I think I speak for most small business owners when I say that the biggest challenge is finding the time to focus on your own business. My clients are always the priority—so I really have to schedule time to make sure I don’t neglect essential engagement strategies that build new client relationships, develop our readership, or keep us in touch with our conference attendees and sponsors.

Social media has been a real asset to me in overcoming that obstacle. I have so many anecdotes of new clients who reached out because they were impressed by content that I post on LinkedIn, or clients with whom I’ve built a deeper relationship because we connected on Facebook. And our first realtime marketing conference, TWTRCON SF 09, was almost entirely produced via Twitter. From speaker recruitment to sponsorships to attendee marketing, it was built 140 characters at a time.

You’ve written quite a bit about the lesser known social networks. From the marketers’ perspective, how does social engagement differ on the smaller networks with niche communities, versus the larger, well-established networks.

If you determine that a smaller social network is a good fit for your customers and your brand personality, it can be very powerful. Similar to the concept of focusing on the Magic Middle, members of niche communities can be some of the most passionate, highly engaged fans you can find. Pay attention to people affiliated with a given niche, and you’ll have less competition and an audience that’s more willing to engage with you and reward you for that attention.

It can make a lot of sense to leverage lesser known social networks—but the basics still apply, and that takes time. You won’t get far if you don’t take the time to really listen to the tone of the conversation on that network and learn some of the ground rules for how to engage in a way that’s authentic. No shortcuts!

Have you downloaded The Engagers yet?

What is your take on scaling influencer marketing? Is it possible?

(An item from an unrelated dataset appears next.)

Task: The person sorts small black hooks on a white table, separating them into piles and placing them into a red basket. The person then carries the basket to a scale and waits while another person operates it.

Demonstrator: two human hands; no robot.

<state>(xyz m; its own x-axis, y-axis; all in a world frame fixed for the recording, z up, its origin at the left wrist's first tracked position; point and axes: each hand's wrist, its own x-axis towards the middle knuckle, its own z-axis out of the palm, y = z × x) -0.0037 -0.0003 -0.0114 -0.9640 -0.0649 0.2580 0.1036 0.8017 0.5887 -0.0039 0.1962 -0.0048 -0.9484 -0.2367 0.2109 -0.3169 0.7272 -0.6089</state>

How are the leading brands maintaining authenticity while building strong influencer programs?

Yes, it’s possible to scale the results you can get with a carefully crafted influencer marketing program. But at the end of the day, it’s still about building long-term relationships, one relationship at a time.

What’s key is to really carefully define the bottom-line goals and parameters of what you’re trying to achieve. If you’re a large consumer brand, it’s likely that your focus will be on generating PR and earned media impressions—something that’s relatively easy to scale and measure.

If you’re marketing a sophisticated business-to-business product or service, you need to invest some real effort in mapping out the various buying personas and understanding the different scenarios that might trigger purchasing behavior—and how various types of influencers can play a role.

Once you’ve defined the conversations in which you want to participate, today’s tools let you get a very granular, contextual look at who the voices are that are shaping those conversations. And then you can measure the impact of your outreach—and keep shifting more focus on the kinds of efforts that are working.

So yes, you can scale influencer marketing. But once again: there are tools, but no shortcuts!

Brands have become media. You specialize in helping media companies innovate in a changing market. One of the most important evolutions in the last 10 years has been the brand’s shift to publisher. If we are all media brands, what is the new role of the original media brand.

What a great question. Media brands are the original influencers, and the smart ones know how to nurture that authority and trust, all while engaging with their audiences in dynamic new ways.

Yes, there’s an enormous opportunity for brands and marketers to become publishers and build influence for themselves. Smart content marketing strategies, combined with inbound marketing, social media and influencer outreach programs, will quickly let you build an audience.

But paid media is still a great amplifier. And odds are, you’ll have a very hard time getting to the search engine results that the best media brands have, so why not leverage theirs?

If there really was a team of superheroes named the Engagers and you were on it, what name would you give yourself?

The Bee. I buzz around, I love to cross-pollinate ideas and organize communities, and I use my stinger very wisely.